Он поднял глаза к потолку:
— Расплачиваться за грехи приходится мне!
Мари проявила настойчивость:
— Надо сделать запрос обо всех женщинах, умерших или пропавших между 1960 и 1968 годами. И о детях, родившихся в 1961-м.
Лукас кинул полотенце на постель.
— Ладно, занимайся. В конце концов, ты не ждала меня, чтобы начать расследование.
Мари уловила язвительность в его голосе, но не обиделась. Она знала: что бы он ни говорил, все ее гипотезы шиты на живую нитку, и ему от этого было не легче. Ей захотелось обнять мужа, но тут заиграл его мобильник. Мари увидела, как он помрачнел, едва услышал то, что ему сообщили. Затем он сказал, что они выезжают, отключился и озабоченно бросил:
— Украли мой труп!
Холодильный ящик был пуст. Одежда исчезла. Двери не были взломаны, никаких следов. Никто ничего не видел и не слышал, и не без основания. В период между закрытием в 19 часов и открытием в 9 во всем здании не было других свидетелей, кроме мертвецов.
Лукас безумно нервничал, так что Ангус из осторожности оставил при себе свои суеверия коренного ирландца, касающиеся призраков, проходящих сквозь стены.
— Он не мог сам одеться и уйти! А сигнализация? Видеонаблюдение?
Судмедэксперт с любопытством посматривал на него, словно полицейский нес несусветную чушь, а потом сообщил о полном отсутствии системы защиты.
— Обычно трупы не крадут. На моей памяти это первый случай.
Мари решила разрядить обстановку:
— Главное — вы произвели вскрытие.
По испугу, промелькнувшему в глазах врача, она поняла, что главного-то и не было. Он как раз собирался заняться вскрытием, когда обнаружил пропажу.
— Но какого черта вы здесь делали вчера? — кипятился Лукас. — Вы что, завалены работой?
— После вашего приезда сюда без работы я не сижу! — запротестовал врач. — К тому же вчера… возникли кое-какие помехи… у меня дома чуть не случился пожар…
— Можно подумать, что кто-то действительно не хочет, чтобы вы установили причину смерти.
— О, ее-то я знаю, — возразил врач, ничуть не обидевшись на упреки.
Он включил светящийся экран, быстро прикрепил к нему серию рентгеновских снимков и прокомментировал каждый из них, особенно задержавшись на небольшом темном новообразовании вблизи левой височной доли.

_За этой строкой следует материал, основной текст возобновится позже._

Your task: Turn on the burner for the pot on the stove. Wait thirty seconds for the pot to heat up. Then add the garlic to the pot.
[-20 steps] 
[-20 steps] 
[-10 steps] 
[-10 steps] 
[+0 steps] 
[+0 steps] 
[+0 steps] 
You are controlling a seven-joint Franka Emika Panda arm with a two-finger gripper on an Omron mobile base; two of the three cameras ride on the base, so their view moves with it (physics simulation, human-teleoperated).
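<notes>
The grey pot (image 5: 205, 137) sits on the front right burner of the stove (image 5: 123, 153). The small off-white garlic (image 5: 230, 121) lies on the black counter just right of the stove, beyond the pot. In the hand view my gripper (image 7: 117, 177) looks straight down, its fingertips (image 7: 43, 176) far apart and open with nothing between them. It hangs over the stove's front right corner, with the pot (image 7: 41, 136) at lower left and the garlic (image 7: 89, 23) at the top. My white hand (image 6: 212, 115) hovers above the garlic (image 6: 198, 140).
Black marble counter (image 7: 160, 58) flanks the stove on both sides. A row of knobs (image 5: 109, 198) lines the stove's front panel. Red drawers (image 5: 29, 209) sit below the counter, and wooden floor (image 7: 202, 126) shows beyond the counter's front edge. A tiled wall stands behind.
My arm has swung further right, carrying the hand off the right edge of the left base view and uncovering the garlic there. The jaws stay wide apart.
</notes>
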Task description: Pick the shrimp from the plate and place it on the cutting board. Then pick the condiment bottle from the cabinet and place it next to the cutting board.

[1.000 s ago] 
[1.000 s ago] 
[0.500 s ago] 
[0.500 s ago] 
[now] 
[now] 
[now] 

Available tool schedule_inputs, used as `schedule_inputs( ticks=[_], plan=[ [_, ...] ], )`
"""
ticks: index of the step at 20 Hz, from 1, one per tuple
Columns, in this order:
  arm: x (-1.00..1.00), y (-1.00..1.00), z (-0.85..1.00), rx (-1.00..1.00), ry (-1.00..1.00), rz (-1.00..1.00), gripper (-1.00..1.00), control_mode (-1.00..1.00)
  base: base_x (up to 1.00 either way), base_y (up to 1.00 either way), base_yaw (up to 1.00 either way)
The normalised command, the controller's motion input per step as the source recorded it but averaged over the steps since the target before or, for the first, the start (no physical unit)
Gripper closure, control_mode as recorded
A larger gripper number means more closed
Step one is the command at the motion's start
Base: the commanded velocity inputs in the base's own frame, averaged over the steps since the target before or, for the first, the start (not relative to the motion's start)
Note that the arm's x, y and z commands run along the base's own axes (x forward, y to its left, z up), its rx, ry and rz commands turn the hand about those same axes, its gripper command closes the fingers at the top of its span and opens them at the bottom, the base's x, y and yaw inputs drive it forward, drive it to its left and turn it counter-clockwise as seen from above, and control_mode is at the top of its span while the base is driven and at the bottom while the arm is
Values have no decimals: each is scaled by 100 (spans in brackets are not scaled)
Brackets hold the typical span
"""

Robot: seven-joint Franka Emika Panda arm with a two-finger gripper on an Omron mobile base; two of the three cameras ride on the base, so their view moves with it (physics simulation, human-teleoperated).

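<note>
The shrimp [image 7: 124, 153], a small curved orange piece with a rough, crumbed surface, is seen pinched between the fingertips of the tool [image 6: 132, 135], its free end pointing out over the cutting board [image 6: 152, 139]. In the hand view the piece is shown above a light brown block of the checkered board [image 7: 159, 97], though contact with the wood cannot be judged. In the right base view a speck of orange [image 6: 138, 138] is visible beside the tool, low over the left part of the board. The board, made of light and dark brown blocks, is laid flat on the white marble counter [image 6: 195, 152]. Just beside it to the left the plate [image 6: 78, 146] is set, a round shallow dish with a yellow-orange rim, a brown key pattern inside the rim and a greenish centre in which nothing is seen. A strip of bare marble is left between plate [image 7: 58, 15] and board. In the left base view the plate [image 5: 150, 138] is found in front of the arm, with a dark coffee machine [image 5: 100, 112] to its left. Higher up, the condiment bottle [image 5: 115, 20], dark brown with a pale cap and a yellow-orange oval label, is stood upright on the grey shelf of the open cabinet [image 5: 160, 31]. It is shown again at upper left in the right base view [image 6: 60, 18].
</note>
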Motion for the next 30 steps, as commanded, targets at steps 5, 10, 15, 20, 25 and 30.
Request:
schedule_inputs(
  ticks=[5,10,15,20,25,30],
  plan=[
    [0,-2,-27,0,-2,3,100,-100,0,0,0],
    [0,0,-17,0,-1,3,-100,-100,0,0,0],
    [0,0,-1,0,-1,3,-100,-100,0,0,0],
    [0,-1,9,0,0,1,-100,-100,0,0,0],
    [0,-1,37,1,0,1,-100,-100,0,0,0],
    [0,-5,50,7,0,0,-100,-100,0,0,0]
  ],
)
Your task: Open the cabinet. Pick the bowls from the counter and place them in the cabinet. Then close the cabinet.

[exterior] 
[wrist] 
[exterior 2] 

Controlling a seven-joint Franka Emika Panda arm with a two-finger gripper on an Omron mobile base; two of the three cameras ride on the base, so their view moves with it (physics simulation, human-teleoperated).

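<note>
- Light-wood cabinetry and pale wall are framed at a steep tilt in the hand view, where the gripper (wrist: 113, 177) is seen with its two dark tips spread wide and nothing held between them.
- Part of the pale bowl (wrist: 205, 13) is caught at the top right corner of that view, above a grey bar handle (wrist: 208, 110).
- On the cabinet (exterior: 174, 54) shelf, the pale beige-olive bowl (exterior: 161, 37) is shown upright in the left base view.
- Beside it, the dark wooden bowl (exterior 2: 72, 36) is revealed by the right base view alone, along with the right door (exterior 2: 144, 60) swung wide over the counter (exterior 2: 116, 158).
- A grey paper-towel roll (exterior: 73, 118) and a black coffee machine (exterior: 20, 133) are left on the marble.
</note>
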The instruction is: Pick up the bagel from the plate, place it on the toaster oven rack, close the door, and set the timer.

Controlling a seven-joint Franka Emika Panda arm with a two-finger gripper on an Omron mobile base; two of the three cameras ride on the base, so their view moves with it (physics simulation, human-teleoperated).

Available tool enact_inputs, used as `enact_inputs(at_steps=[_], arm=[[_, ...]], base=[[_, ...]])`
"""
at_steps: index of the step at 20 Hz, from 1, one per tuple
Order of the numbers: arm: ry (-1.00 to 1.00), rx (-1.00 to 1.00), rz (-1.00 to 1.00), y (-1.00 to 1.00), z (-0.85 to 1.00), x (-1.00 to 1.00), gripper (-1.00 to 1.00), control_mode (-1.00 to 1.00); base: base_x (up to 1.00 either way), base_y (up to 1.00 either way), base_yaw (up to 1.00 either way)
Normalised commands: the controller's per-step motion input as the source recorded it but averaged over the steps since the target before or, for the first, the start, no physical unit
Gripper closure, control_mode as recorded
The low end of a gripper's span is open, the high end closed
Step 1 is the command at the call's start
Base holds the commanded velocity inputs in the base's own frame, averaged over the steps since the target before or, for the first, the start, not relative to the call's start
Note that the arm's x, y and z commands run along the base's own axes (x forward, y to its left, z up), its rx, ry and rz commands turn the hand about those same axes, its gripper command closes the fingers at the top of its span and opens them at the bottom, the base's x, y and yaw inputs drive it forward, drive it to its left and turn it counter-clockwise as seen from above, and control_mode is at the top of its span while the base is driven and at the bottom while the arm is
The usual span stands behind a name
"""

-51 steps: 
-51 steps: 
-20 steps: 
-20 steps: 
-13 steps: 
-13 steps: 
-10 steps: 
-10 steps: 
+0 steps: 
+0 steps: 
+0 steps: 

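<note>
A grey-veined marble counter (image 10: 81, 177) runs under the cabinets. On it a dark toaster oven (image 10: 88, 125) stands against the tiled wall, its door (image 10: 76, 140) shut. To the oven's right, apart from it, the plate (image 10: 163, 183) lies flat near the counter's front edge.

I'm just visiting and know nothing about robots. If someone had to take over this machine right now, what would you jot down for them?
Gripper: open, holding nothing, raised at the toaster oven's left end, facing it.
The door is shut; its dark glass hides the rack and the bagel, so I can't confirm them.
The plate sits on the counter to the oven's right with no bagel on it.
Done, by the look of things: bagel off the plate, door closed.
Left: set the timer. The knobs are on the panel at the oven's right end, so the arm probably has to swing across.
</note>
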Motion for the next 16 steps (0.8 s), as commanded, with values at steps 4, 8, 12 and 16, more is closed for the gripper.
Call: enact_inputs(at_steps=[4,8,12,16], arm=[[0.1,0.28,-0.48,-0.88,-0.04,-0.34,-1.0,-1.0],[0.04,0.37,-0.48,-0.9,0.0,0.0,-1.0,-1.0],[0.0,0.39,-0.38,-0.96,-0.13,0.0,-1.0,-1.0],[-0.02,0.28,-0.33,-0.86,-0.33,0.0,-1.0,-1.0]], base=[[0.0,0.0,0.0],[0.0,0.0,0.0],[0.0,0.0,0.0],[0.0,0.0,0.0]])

— Покойный скончался от медленного внутреннего кровоизлияния после сильного удара в висок. Приблизительное время смерти — четыре часа утра плюс-минус пятнадцать минут, — не без гордости уточнил он.
Напряжение Лукаса слегка спало, он даже одобрительно кивнул.
— Это подтверждает виновность Бреа, который ушел от Свана незадолго до четырех часов, — высказался он тоном, в котором чувствовалось некоторое удовлетворение.
Мари запомнилась одна деталь.
— Медленное… Вы сказали о медленном кровоизлиянии. Почему?
— Потому что он умирал больше двух часов, а ударили его между половиной второго и двумя. Во всяком случае, не позднее двух.
Ангел вдруг влетел в это место приюта мертвых. У ангела были полинявшие голубые глаза и улыбка морского волка, принадлежавшие не причастному к делу шкиперу.
Не было необходимости напоминать Лукасу, что в два часа ночи Бреа находился в поместье в компании с Мари. И все же она сделала это, стараясь говорить безразличным тоном. Ее невысказанное облегчение не укрылось от Ферсена, и он обрушил свою злобу на судмедэксперта, выразив сомнение в его выводах и ссылаясь на то, что исчезновение тела лишало их возможности провести подробное исследование.
Врач холодно взглянул на него.
— Я никогда и ничего не утверждаю, если не уверен. В данный момент я уверен не только в правильности диагноза, но и в невиновности Бреа — он не мог выкрасть труп, так как находился в камере.